BRIEF:
Your answer is a number only: how many lines in the data below contain "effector"?

(Dataset excerpts)
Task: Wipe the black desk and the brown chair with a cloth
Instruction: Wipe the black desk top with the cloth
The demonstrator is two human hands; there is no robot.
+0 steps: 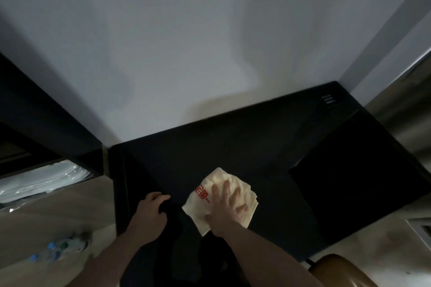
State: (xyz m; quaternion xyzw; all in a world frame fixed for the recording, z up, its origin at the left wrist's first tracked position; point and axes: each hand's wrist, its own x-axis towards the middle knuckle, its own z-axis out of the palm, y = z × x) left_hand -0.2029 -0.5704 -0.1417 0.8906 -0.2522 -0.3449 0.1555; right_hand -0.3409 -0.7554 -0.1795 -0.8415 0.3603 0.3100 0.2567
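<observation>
The black desk (233, 147) runs along a pale wall. On its near part lies a folded cream cloth (210, 184) with red print. My right hand (227, 205) presses flat on the cloth, fingers spread. Just left of the cloth, my left hand (150, 209) rests on the desk near its front left corner, fingers loosely curled and holding nothing. The brown chair (335, 270) shows at the bottom right, beside the desk's front edge.
A dark cabinet (46, 119) stands at the left, with white plastic-wrapped items (42, 182) below it. Several bottles with blue caps (56, 251) stand on the floor at lower left. A darker square panel (363, 182) occupies the desk's right side.
</observation>
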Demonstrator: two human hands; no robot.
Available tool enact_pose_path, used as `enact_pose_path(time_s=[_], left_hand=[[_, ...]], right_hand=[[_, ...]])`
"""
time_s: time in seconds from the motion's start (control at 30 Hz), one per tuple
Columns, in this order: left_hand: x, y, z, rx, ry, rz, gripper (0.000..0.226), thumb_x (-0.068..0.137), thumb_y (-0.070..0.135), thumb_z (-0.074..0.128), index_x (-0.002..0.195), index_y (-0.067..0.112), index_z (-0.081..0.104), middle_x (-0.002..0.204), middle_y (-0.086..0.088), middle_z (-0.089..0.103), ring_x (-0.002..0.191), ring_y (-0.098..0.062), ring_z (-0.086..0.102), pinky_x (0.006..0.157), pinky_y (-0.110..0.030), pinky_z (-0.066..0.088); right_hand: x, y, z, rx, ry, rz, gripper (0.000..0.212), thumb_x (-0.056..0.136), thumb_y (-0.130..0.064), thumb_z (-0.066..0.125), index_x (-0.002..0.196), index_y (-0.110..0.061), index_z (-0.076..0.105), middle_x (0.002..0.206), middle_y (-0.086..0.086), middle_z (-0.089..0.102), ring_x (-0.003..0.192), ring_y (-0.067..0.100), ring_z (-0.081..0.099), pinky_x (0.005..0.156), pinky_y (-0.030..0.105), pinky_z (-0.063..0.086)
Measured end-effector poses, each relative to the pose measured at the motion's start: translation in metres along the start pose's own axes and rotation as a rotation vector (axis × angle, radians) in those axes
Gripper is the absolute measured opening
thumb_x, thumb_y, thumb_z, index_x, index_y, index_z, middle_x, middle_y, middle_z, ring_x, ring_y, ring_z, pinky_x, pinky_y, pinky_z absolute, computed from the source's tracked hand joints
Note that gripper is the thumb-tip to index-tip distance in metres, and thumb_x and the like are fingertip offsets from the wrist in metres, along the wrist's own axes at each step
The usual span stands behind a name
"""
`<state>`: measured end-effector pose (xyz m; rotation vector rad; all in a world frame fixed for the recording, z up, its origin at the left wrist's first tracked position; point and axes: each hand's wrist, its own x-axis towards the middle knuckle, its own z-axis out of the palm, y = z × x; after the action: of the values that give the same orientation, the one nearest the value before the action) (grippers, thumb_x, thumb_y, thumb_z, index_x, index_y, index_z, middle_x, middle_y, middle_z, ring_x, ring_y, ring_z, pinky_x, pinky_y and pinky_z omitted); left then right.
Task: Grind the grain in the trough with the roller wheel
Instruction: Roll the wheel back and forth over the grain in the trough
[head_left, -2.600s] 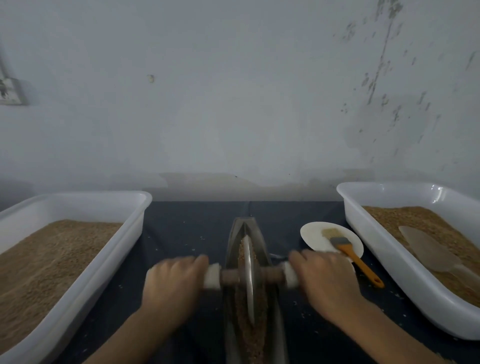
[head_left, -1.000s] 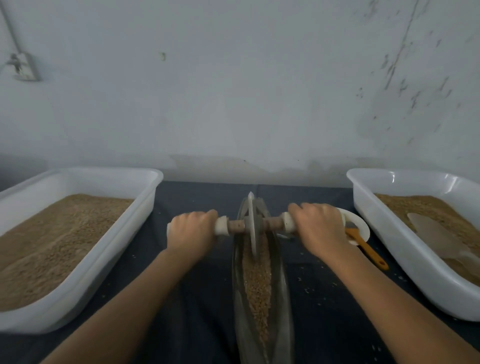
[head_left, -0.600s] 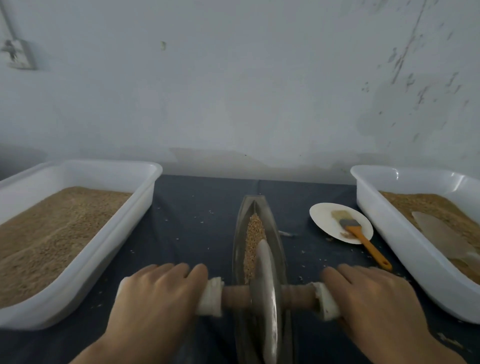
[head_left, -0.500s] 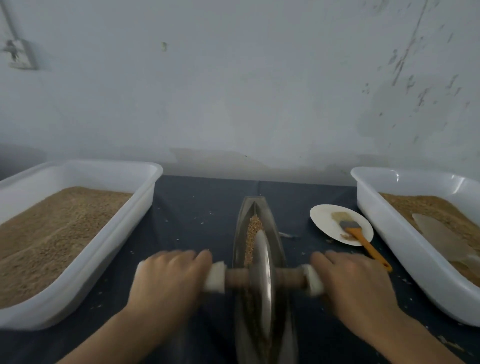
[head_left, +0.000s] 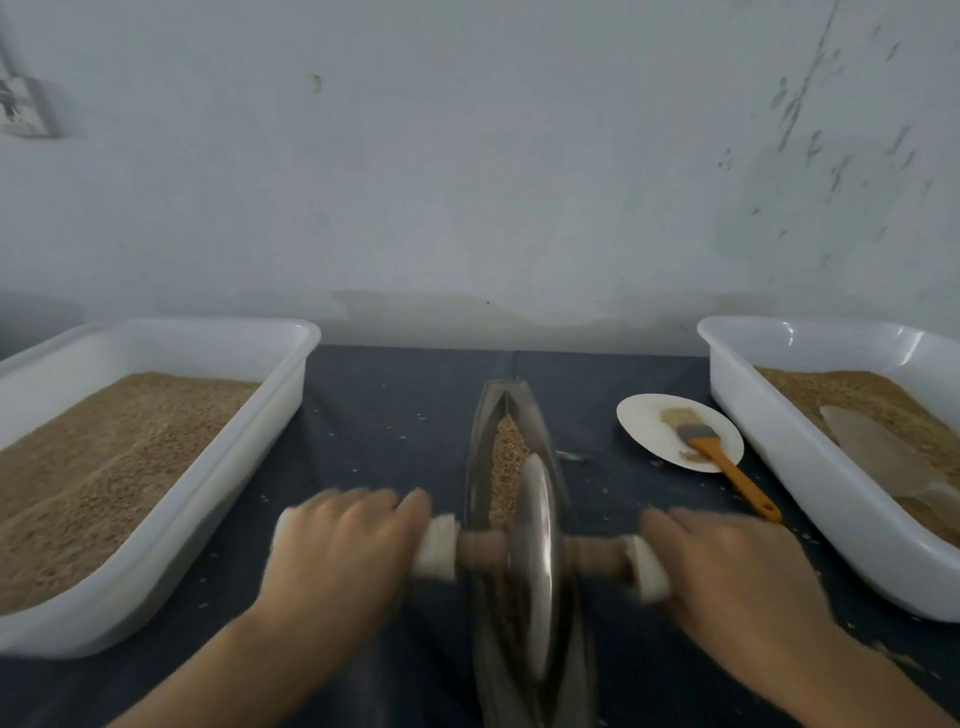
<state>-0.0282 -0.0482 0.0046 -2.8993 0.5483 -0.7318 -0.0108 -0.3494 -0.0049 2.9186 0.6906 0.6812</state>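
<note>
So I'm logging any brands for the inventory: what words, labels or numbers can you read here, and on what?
None can be read: no print shows on the white tubs, the trough, the roller wheel, the plate or the brush.
The wall fixture is too blurred to tell.

Dark navy tabletop (head_left: 405, 395) flecked with pale specks, two white tubs (head_left: 270, 395) (head_left: 727, 364) of tan grain, silver trough (head_left: 480, 447) holding brown grain (head_left: 506, 457), shiny metal roller wheel (head_left: 537, 561) on brown axle, cream plate (head_left: 649, 415), orange-handled brush (head_left: 727, 467), pale grey-blue scuffed wall (head_left: 467, 182)
</note>
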Motion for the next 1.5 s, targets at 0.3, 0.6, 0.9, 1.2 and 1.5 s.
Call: enact_pose_path(time_s=[0.3,0.6,0.9,1.2,1.5], left_hand=[[0.033,-0.012,0.032,0.081,-0.096,-0.146,0.033,0.064,0.036,0.082,0.079,0.028,0.054,0.070,0.008,0.061,0.061,-0.015,0.061,0.056,-0.026,0.044],[0.061,-0.022,0.046,0.097,-0.083,-0.212,0.029,0.077,0.036,0.069,0.080,0.027,0.042,0.075,0.007,0.060,0.065,-0.019,0.059,0.054,-0.030,0.031],[-0.026,-0.002,-0.002,-0.027,0.027,-0.001,0.051,0.027,0.020,0.088,0.061,0.025,0.050,0.051,0.007,0.046,0.040,-0.018,0.049,0.047,-0.024,0.028],[0.086,-0.025,0.054,0.162,-0.003,-0.247,0.019,0.084,0.034,0.065,0.083,0.027,0.047,0.080,0.008,0.062,0.071,-0.013,0.060,0.057,-0.028,0.030],[-0.024,0.003,-0.008,0.010,0.126,-0.007,0.047,0.036,0.016,0.088,0.062,0.023,0.049,0.053,0.005,0.044,0.042,-0.021,0.047,0.046,-0.027,0.029]], right_hand=[[0.050,0.005,0.023,-0.147,-0.076,0.044,0.034,0.066,-0.037,0.079,0.088,-0.029,0.054,0.073,-0.006,0.059,0.060,0.013,0.055,0.050,0.027,0.038],[0.074,0.011,0.028,-0.114,-0.089,0.099,0.029,0.079,-0.042,0.068,0.094,-0.029,0.047,0.079,-0.008,0.057,0.064,0.014,0.051,0.055,0.029,0.041],[-0.001,-0.003,-0.008,-0.009,0.031,-0.065,0.050,0.028,-0.024,0.089,0.068,-0.026,0.058,0.055,-0.007,0.051,0.044,0.013,0.049,0.039,0.027,0.040],[0.101,0.017,0.042,-0.221,0.053,0.123,0.036,0.066,-0.037,0.082,0.086,-0.024,0.054,0.071,-0.005,0.060,0.054,0.013,0.041,0.049,0.026,0.026],[-0.012,-0.004,-0.013,0.024,0.105,-0.050,0.056,0.024,-0.029,0.091,0.069,-0.028,0.057,0.055,-0.008,0.051,0.044,0.011,0.049,0.041,0.025,0.039]])
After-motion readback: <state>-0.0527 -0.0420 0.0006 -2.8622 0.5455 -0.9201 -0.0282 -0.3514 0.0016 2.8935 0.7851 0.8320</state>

EXERCISE OUTPUT:
2